And if other responsible viewpoints exist, they are not represented by his inane letter.

How about another one? Another common characteristic of creationist thinking is the false hierarchy and the disingenuous enthronement of anything-but-biology as the only "true" science.

A belief in atheism and evolution by natural selection comes up way short when you throw pure science into the mix.

Evolutionists rely heavily on the science of biology, which employs as its main support resourceful guesswork and subjective conclusions. You see a lot of maybes and might-haves and could-haves in their writings that have no place in mathematics, chemistry or physics (the pure sciences).

It has been math probability, chemical structure, the discovery of precise cellular organization (biochemistry) that have played havoc with evolution theory.

In the strictest sense, evolution by natural selection is not a science but a conjecture that has been sold as an established fact.
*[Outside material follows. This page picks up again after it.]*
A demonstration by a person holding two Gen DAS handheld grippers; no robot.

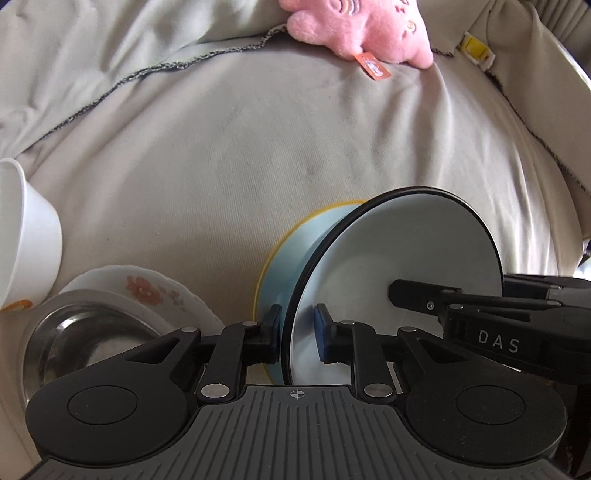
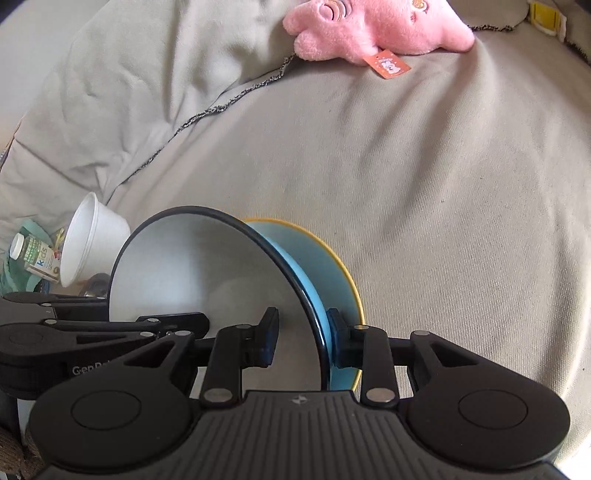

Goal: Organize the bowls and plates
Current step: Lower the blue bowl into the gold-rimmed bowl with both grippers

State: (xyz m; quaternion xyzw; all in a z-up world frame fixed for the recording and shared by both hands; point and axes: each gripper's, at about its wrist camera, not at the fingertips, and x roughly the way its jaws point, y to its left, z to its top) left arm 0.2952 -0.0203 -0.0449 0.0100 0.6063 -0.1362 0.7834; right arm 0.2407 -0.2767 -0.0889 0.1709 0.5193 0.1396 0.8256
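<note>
1. Two grippers share one dish: our left gripper [image 1: 297, 334] pinches the near rim of the black-rimmed plate [image 1: 413, 251], one blue pad on the white face, the other on the blue underside.
2. Our right gripper [image 2: 303, 341] grips the same plate's rim from the other side, pads pressed to both faces; in the left wrist view its black body carries the letters "DAS".
3. We read "GenR…" on the left gripper's body in the right wrist view; the rest is hidden.
4. We hold the plate tilted up on edge, and the light-blue bowl with a yellow rim [image 1: 295, 251] sits right behind its underside; we cannot tell whether they touch.
5. Left of our grip lies a steel bowl [image 1: 74, 339] resting on a white floral plate [image 1: 155, 291].
6. Beyond those, a stack of white foam bowls [image 2: 92, 243] lies on its side.
7. Next to that stack lies a bottle labelled "kids" [image 2: 35, 260].
8. All of it lies on beige bedding [image 1: 295, 140], with a pink plush toy [image 2: 369, 29] and its orange tag [image 2: 386, 64] at the far edge; the tag's print is too small to read.
</note>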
We were content to accept it as a theory, but when it strayed into established fact, it became non-supportable by the pure-science folks and, like many things conceived by man, could not stand exposure by the light of truth.
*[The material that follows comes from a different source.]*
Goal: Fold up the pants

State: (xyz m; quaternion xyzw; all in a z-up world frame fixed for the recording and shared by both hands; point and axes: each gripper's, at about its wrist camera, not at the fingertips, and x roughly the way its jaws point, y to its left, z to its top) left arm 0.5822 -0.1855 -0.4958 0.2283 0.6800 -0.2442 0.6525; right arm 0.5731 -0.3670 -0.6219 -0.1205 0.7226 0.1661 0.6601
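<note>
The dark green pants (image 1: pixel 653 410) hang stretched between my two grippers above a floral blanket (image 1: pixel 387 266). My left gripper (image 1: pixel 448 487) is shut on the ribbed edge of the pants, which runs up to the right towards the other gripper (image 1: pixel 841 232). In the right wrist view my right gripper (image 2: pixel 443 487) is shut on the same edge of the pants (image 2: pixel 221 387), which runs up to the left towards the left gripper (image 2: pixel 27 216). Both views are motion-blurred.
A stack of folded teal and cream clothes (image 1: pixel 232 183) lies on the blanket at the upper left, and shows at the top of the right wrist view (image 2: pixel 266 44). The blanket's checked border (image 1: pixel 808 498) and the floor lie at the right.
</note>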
In the words of a great statesman, "You can fool all the people some of the time and some of the people all of the time, but you can't fool all the people all of the time."
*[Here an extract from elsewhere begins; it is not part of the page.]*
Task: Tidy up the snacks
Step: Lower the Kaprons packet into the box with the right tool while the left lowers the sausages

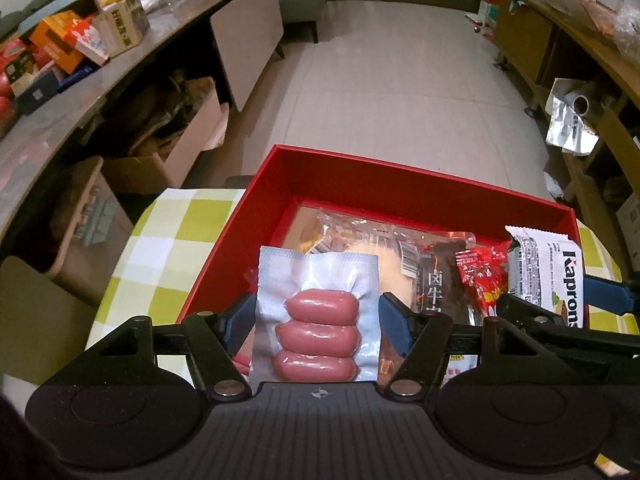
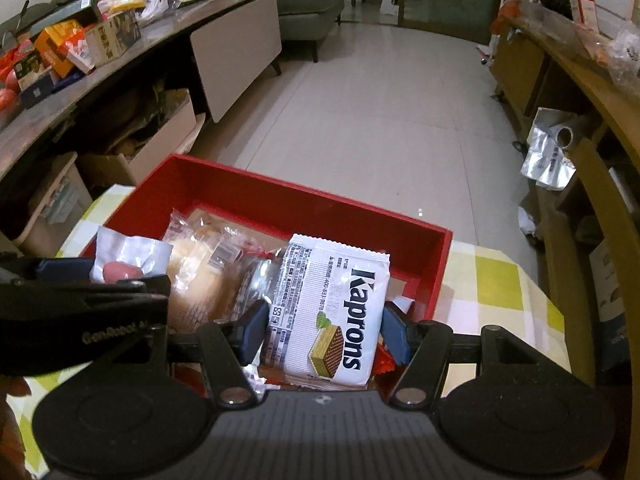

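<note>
Holding a snack in each hand, you have both over the red box. Your left gripper has its fingers part way open and pressed on the sides of a clear sausage pack with three pink sausages. Your right gripper has its fingers part way open too, squeezing a white Kaprons wafer pack.

The box sits on a desk with a green and white checked cloth. Inside it, at about 12 o'clock from the sausages, lies a bread bun in a clear bag. A small red snack packet lies at about 2 o'clock from them.
</note>
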Tool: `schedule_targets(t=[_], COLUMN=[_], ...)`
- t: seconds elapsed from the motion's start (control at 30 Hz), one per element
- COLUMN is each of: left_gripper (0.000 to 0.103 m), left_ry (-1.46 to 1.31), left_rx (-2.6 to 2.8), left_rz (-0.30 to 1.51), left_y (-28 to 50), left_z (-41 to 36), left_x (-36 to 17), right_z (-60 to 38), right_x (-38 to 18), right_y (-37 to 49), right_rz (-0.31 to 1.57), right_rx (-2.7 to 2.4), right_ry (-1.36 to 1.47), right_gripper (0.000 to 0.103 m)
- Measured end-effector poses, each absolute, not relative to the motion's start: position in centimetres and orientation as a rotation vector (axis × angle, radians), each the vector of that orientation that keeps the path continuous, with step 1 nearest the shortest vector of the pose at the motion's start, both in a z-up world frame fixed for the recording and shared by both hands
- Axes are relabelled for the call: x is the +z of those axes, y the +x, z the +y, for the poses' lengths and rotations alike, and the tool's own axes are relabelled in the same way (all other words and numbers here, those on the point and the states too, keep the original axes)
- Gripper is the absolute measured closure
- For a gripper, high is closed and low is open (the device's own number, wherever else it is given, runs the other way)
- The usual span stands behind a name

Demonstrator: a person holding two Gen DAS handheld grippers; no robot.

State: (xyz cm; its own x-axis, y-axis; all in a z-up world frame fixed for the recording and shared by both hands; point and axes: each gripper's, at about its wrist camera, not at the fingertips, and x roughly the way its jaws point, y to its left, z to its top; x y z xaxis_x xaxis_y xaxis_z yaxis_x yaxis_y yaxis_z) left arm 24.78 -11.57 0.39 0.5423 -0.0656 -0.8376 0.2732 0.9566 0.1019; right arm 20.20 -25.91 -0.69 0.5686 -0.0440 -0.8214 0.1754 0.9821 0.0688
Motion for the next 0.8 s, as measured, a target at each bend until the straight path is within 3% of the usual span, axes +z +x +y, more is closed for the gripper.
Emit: schedule_targets(t=[0.13, 0.23, 0.8], left_gripper=[0.028, 0.026, 0.007], left_ry=[0.224, 0.231, 0.199], left_rx=[-0.194, -0.187, -0.227], left_rz=[0.978, 0.965, 0.918], left_y=[25.5, 25.8, 23.1], left_z=[-11.2, -11.3, -10.2], left_x=[0.2, 0.3, 2.7], right_z=[-26.1, -26.3, -27.0], right_x=[-0.9, -0.9, 2.3], right_y=[20.5, 20.8, 17.7], right_rz=[0.922, 0.912, 0.895], right_rx=[-0.159, -0.153, -0.186], right_ry=[0.157, 0.171, 0.188], right_gripper=[0.035, 0.026, 0.022])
There is a deep confusion here, that absolute, unquestionable certainty is the hallmark of a true science. I assure you that physics and chemistry use proper scientific caution in their phrasing of their results, too, and like biology, all rely on evidence, not guesswork. This guy is a clueless loon who doesn't know a thing about any of the sciences, while using his imaginary criteria to shuffle them into nonexistent pigeonholes.

And, as usual, he mangles math and chemistry to claim that these have refuted biological conclusions when math and chemistry are right there at the heart of modern biology; these are disciplines we use in our work.

I'll be in Seattle in two week, and I hope Glen Howard and Ray Womack can make it to my talk. I'm planning to discuss common creationist misconceptions and failures to comprehend, as well as common creationist lies, and I intend to use examples from my mailbox as well as from the web — I may talk about their foolishness publicly. They're welcome to show up and try to bluster away.

Oh, also, while I'm in Seattle…Carl Zimmer is following me around. He's going to be giving a talk on 3 June, the day after mine. It's like a ScienceBlogs invasion!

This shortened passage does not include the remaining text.